Bill Cunliffe: The Blues and the Abstract Truth, Take 2
The Blues and the Abstract Truth, Take 2
Oliver Nelson (1932-1975) was a saxophonist, arranger, and composer who seemed everywhere in the 1960s. In popular culture, Nelson is best remembered for his television scoring for shows including Ironside, Night Gallery, Columbo, The Six Million Dollar Man, The Bionic Woman and Longstreet. In jazz culture, Nelson is remembered for his masterpiece The Blues And The Abstract Truth (Impulse!, 1961).
The Blues And The Abstract Truth boasted a superstars-in-the-1960s lineup that included pianist Bill Evans, bassist Paul Chambers, trumpeter Freddie Hubbard, reeds player Eric Dolphy and drummer Roy Haynes. The theme of the date was an investigation of the blues, with most of the tunes extending beyond the standard 12-bar format.
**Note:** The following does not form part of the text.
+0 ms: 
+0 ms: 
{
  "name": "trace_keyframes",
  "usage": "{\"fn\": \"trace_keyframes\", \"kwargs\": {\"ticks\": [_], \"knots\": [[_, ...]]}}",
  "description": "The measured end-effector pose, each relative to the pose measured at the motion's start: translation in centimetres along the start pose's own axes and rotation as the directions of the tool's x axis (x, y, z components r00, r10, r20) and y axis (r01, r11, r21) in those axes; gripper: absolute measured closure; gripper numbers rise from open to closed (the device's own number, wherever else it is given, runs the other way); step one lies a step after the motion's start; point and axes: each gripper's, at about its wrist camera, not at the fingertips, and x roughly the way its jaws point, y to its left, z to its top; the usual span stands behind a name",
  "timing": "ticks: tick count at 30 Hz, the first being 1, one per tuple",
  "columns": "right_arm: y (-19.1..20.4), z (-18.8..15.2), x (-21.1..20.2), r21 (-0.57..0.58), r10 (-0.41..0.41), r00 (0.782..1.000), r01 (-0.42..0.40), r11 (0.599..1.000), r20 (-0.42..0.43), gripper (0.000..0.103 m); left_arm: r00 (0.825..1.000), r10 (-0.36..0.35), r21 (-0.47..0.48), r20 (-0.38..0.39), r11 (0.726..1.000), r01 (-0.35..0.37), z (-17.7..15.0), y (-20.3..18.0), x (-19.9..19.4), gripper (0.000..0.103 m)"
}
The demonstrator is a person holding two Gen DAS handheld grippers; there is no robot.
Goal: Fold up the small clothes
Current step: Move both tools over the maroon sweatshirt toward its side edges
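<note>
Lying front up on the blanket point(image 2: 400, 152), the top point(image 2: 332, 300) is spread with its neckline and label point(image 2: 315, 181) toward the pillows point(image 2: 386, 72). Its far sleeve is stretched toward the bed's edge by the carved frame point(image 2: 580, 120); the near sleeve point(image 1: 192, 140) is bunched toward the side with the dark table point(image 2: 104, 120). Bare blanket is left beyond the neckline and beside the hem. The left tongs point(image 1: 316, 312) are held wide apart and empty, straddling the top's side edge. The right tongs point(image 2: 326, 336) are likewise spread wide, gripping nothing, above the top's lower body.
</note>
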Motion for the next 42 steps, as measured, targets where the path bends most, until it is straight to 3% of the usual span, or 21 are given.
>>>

Nelson, with Evans and Chambers from trumpeter Miles Davis' Kind of Blue (Columbia, 1959), extended the idea of modal freedom in composition and performance. This is truly a desert island disc.
Almost 50 years since its original release, The Blues And The Abstract Truth provides pianist/arranger Bill Cunliffe an excellent vehicle for a 21st century consideration. The Blues And The Abstract Truth, Take 2 is that reconsideration. Cunliffe divides his time between New York and Los Angeles. He trained at Duke University under May Lou Williams and took his masters degree from the Eastman School of Music. He is a noted big band arranger who was won Down Beat Awards for his big band and orchestral work.
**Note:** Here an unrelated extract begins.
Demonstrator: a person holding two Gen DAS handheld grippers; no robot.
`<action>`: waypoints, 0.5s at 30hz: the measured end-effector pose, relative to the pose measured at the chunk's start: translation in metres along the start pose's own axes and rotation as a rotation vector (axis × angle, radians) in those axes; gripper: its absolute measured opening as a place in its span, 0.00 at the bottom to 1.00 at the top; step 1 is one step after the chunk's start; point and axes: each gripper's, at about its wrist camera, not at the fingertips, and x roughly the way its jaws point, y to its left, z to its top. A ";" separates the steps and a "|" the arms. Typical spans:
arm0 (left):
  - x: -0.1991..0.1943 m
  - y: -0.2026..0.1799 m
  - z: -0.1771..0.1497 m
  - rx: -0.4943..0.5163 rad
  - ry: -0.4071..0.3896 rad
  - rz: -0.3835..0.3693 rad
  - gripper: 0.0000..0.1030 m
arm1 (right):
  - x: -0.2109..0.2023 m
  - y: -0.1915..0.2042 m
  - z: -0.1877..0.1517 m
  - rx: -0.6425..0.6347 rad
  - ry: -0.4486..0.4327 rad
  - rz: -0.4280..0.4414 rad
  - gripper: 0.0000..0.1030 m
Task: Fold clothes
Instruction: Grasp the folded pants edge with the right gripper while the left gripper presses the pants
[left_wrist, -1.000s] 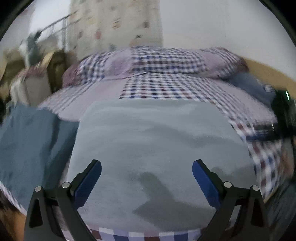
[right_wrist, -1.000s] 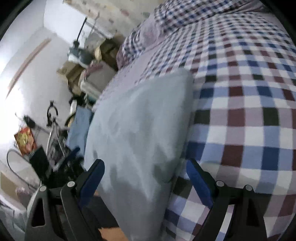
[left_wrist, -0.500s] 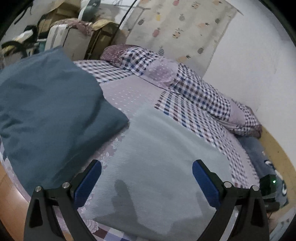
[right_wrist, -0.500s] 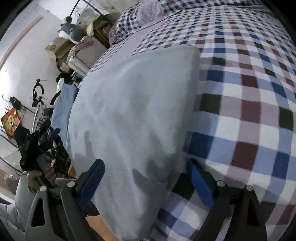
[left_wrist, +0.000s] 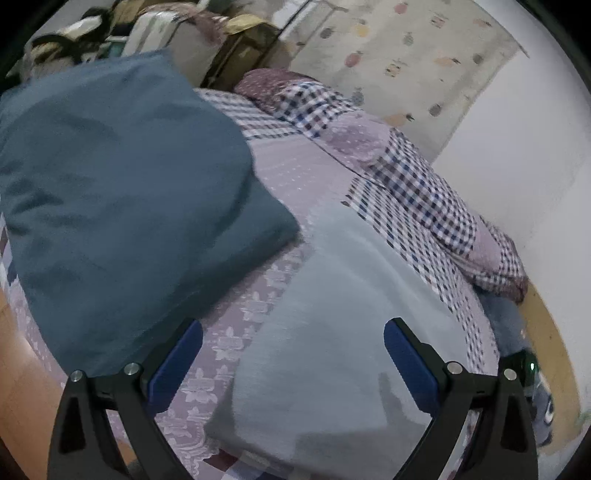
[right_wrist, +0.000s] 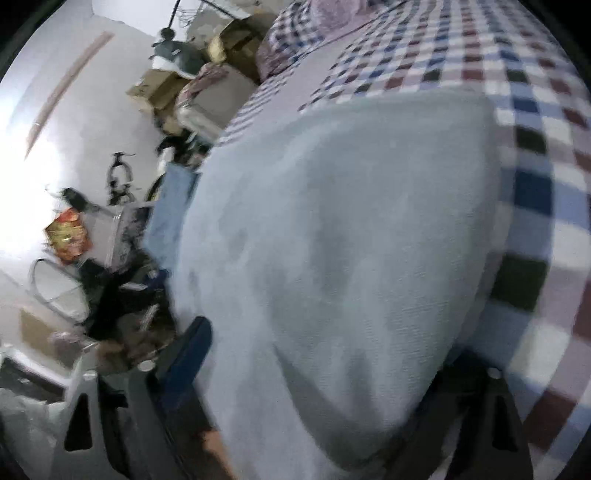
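Both grippers have swung leftward along the bed (left_wrist: 295, 173); the left gripper (left_wrist: 293, 360) gapes wide, the right gripper (right_wrist: 325, 373) closing around the pale folded cloth (right_wrist: 351, 240) near the bed's front edge.

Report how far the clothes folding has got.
Done: a dark teal garment lies folded on the bed. In hand: the light grey garment lies flat; the left gripper is open at its near corner, and the right gripper straddles its edge, jaws closing. Left: its further folds.
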 end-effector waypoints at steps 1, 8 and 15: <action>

Cunliffe creatively uses his dense arsenal of arranging talents on this project. Oliver Nelson composed with a beautifully organic sophistication, Blues... being his most evolved example. Cunliffe, rather than simply replicating a masterpiece, chooses to to project this musical light through a different prism, one that is equally foward-looking and traditional.
Cunliffe retains Nelson's original song order and adds two of his own original compositions to round out the recording. (The original was 36:35 minutes with Cunliffe's clocking in at 41:00). Cunliffe's compositions, "Port Authority" and "Mary Lou's Blues," are very much in keeping with the texture of the original Blues... but extrapolate Cunliffe's future-of-jazz view. "Port Authority" has a craggy bop head that leads into a solo section in the same way the arrangements of Nelson's songs do. First Cunliffe flies through a chorus or two and then Jeff Clayton and Bob Sheppard turn in nifty alto and soprano saxophone solos respectively, followed by one from bassist Tom Warrington.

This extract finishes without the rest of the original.